Hacker News new | past | comments | ask | show | jobs | submit login

Dynamic linking and containers aren’t necessarily incompatible, though nobody has combined them well yet.

Of course, half the point of containers is to “vendor” your dependencies — a container-image is the output of a release-management process. So the symbolic reference part of dynamic linking is an undesired goal here: the container is supposed to reference a specific version of its libraries.

But that reference can be just a reference. There’s nothing stopping container-images from being just the app, plus a deterministic formula for hard-linking together the rest of the environment that the app is going to run in, from a content-addressable store/cache that lives on the host.

With a design like this, you’d still only have one libimagemagick.so.6.0.1 on your system (or whatever), just hard-linked under a bunch of different chroots; and so all the containers that wanted to load that library at runtime, would be sharing their mmap(2) regions from the single on-disk copy of the file.

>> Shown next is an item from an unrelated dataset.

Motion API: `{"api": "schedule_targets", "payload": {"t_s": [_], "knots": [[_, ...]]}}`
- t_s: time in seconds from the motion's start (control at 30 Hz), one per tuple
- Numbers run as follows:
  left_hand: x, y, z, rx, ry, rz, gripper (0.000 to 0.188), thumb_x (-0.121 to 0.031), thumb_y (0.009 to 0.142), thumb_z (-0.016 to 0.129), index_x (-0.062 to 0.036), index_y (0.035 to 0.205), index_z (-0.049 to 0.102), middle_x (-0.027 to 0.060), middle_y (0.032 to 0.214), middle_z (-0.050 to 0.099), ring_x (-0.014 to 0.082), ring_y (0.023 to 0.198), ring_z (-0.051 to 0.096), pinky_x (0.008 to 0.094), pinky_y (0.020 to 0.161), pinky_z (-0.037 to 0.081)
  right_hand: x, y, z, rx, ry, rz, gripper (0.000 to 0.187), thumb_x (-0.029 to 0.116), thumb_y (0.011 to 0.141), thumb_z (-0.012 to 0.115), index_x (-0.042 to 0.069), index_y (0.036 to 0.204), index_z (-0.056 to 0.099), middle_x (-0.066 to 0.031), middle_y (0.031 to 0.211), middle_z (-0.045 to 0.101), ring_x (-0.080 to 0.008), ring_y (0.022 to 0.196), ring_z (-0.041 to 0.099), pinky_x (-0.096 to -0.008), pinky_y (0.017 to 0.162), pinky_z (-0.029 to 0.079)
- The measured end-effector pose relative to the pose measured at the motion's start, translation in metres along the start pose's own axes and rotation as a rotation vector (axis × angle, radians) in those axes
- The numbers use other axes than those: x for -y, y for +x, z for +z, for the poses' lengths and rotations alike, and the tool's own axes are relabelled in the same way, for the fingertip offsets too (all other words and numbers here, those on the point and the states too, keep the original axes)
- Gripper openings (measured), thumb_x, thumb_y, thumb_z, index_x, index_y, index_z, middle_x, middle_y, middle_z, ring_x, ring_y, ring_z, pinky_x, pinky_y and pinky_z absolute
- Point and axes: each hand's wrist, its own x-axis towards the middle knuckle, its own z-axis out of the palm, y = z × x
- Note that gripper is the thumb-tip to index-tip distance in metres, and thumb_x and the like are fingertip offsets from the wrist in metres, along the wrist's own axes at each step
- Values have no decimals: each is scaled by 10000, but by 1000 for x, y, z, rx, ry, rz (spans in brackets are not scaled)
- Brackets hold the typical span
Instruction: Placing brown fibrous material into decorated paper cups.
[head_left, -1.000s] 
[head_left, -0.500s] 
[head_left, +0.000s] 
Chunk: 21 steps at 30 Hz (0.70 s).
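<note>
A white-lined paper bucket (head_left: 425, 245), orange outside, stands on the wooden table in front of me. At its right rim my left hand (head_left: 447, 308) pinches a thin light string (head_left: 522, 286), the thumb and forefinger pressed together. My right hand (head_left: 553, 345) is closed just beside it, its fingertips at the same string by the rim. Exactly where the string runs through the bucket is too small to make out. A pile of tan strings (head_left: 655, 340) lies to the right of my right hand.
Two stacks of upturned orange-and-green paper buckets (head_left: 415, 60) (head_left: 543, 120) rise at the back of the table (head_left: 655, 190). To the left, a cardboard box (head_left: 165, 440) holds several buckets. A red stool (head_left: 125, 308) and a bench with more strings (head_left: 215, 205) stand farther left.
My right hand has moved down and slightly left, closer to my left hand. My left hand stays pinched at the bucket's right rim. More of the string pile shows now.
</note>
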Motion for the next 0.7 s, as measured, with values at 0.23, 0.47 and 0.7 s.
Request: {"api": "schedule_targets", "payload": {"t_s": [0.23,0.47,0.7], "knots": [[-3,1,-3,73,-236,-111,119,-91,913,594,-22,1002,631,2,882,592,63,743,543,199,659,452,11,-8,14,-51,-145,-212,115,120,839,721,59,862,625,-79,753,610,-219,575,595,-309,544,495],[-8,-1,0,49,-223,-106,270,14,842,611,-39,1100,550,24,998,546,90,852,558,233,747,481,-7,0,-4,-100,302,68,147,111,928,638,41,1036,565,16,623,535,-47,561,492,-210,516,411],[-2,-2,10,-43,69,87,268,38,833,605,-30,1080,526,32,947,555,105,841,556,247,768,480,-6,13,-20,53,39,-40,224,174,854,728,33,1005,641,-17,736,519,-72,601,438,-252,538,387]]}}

Hey, you've invented WinSxS.

The primary issue with this approach is that if every program only sees its own version of the library anyway, there's no incentive to coordinate around library versions - you end up with tons of versions of everything anyway, maybe not one for every application but close to.


> Hey, you’ve invented WinSxS.

Oh, I know :)

> there’s no incentive to coordinate

True, but it potentially works out anyway, for several reasons that end up covering most libraries:

• libraries that just doesn’t change very often, are going to be “coordinated on” by default.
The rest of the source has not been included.